No findings of significance were identified.

2PS3 Radiological Environmental Monitoring Program (REMP) and Radioactive Material Control Program

a. Inspection Scope

REMP Implementation The inspectors reviewed and discussed with cognizant licensee representatives the results published in the Brunswick Annual Radiological Environmental Operating report for CY 2002. The inspectors observed the collection and preparation of weekly particulate and radioiodine samples by licensee personnel and assessed material condition of three air sampling stations (Station Nos. 201, 202, 203), one river water sampling station (Station No. 400), one vegetation sampling station (Station No. 800),and six thermoluminescent dosimeters (TLDs) (Station Nos. 5, 8, 14, 24, 25, 81) to evaluate procedural compliance. The inspectors assessed the calibration status of each air sampling pump. The inspectors also evaluated the placement of collection station locations against the sectors specified in the ODCM using the NRC global positioning system. The inspectors observed and discussed with cognizant licensee representatives the procedures, methods, and equipment used to perform vegetation, sediment, and fish/invertebrate sampling. The inspectors reviewed and discussed with cognizant licensee representatives the procedures used to calibrate and determine the L LD for environmental sample gamma spectroscopy analysis.

REMP guidance, implementation, and results were reviewed against ODCM guidance and applicable procedures listed in Attachment 1.

Meteorological Monitoring Program The inspectors reviewed the operability of the meteorological monitoring equipment and operator access to meteorological data. Current meteorological monitoring equipment performance and calibration were reviewed with the system engineer. Licensee technicians primarily responsible for equipment maintenance and surveillance were interviewed by the inspectors concerning equipment performance, reliability, and routine inspections. Inspectors compared the meteorological data available in the control room against the meteorological data recorder at the tower location.

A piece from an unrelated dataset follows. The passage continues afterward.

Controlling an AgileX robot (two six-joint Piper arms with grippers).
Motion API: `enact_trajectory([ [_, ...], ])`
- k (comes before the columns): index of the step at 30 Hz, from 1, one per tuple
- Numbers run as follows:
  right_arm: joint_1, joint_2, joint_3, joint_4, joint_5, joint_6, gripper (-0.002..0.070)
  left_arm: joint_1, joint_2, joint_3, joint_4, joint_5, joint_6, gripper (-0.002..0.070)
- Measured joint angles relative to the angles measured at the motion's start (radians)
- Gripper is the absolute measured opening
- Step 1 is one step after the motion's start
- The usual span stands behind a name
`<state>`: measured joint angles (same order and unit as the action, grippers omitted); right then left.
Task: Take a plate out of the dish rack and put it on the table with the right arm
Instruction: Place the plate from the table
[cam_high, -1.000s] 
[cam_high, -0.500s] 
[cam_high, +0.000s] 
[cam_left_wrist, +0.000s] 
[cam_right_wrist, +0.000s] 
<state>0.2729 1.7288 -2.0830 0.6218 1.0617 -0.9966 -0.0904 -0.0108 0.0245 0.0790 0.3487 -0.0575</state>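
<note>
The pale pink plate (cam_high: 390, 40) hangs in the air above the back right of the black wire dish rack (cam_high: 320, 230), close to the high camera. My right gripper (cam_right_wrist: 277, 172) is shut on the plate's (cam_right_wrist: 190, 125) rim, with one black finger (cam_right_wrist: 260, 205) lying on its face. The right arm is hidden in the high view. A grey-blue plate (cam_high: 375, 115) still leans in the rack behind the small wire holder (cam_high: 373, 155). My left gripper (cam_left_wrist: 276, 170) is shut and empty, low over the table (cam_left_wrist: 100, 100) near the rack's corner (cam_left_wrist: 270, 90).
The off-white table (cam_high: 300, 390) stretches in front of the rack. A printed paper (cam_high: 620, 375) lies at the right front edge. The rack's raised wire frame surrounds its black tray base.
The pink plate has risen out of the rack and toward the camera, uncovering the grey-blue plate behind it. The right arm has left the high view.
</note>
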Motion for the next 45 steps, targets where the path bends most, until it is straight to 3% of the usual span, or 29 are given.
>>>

Meteorological instrument operation, calibration, and maintenance were reviewed against UFSAR, Chapter 2; NRC Safety Guide 23, Onsite Meteorological Programs-1972; and applicable licensee procedures. Documents reviewed are listed in

1. Unrestricted Release of Materials from the Radiologically Controlled Area (RCA)

The inspectors reviewed calibration records for two personnel contamination monitors and one material release monitor. The inspectors also observed source checking of three material survey monitors. Types of sources used for checks and minimum detectable activities were discussed with an instrument technician.

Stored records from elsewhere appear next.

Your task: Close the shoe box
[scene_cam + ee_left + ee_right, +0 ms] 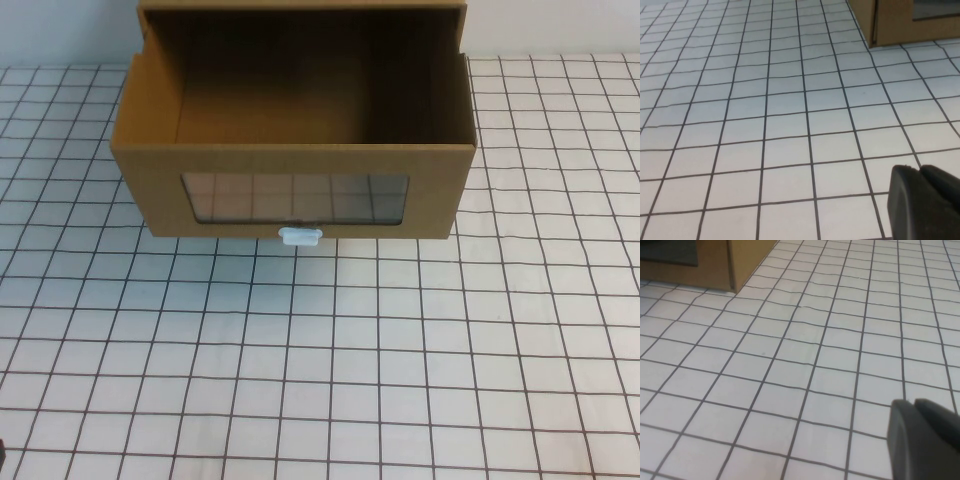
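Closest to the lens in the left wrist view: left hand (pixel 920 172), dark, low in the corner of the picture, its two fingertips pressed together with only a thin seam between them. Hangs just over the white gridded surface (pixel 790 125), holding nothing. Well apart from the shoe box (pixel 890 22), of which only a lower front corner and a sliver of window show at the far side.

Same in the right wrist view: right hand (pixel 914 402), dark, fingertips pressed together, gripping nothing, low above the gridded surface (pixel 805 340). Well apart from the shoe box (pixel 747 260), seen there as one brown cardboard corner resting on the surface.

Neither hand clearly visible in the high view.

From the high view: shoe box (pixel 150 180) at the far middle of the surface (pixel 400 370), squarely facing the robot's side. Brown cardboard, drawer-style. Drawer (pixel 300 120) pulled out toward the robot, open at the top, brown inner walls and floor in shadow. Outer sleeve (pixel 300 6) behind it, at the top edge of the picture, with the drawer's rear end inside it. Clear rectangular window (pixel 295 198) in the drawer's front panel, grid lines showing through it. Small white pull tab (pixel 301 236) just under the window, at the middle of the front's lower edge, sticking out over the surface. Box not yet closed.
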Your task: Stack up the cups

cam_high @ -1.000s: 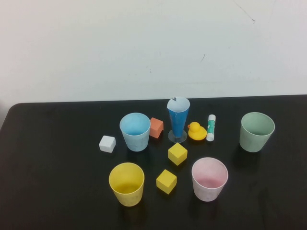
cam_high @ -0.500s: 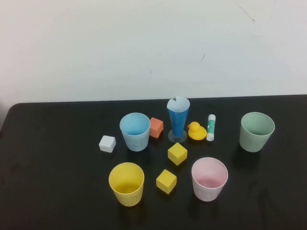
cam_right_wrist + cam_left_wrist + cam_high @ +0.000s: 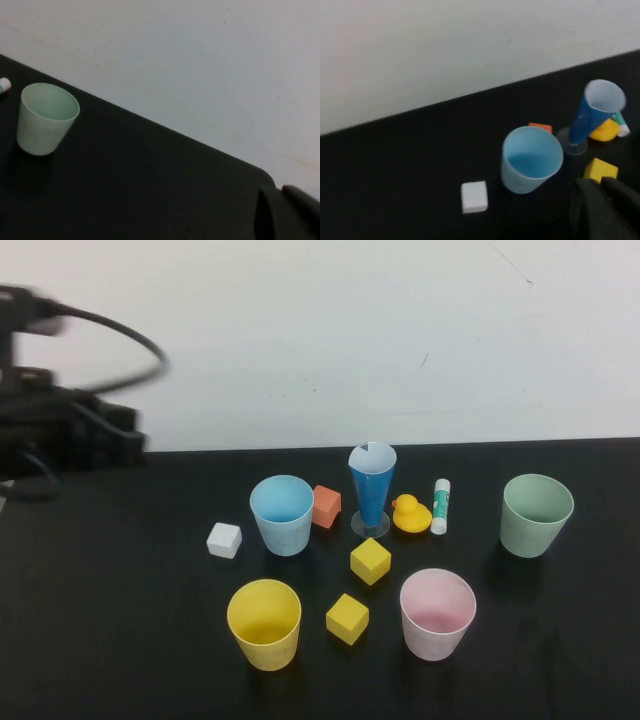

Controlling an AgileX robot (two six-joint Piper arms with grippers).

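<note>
Since the earlier frames, where no arm was visible, the left arm (image 3: 60,430) has come into the high view at the far left, above the back edge of the black table (image 3: 120,640); nothing on the table has changed place. Its left gripper (image 3: 605,207) shows only as a dark shape in the corner of the left wrist view, and its jaws are closed with nothing between them. The right gripper (image 3: 287,210) appears only as a dark corner in the right wrist view, and I cannot tell its state. The light blue cup (image 3: 282,514) stands upright near the middle of the table, just beside the orange block (image 3: 326,506) and near the white cube (image 3: 224,540). The yellow cup (image 3: 264,623) stands upright nearer to the robot, well apart from the blue one, with a yellow cube (image 3: 347,618) beside it. The pink cup (image 3: 437,613) and the green cup (image 3: 536,514) stand at the right.
</note>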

The inspectors verified that radiation detection sensitivities were consistent with NRC guidance in IE Circular 81-07 and IE Information Notice 85-92. Documents reviewed are listed in Attachment 1.

Problem Identification and Resolution Licensee CAP issues associated with environmental monitoring, meteorological monitoring, and release of materials were reviewed and discussed with cognizant licensee representatives. The inspectors assessed the licensees ability to identify, characterize, prioritize, and resolve the identified issues in accordance with Procedure CAP-NGGC-0200, Corrective Action Program, Revision 9. Specific documents that were reviewed and evaluated in detail for these program areas are identified in

1.

b. Findings

No findings of significance were identified.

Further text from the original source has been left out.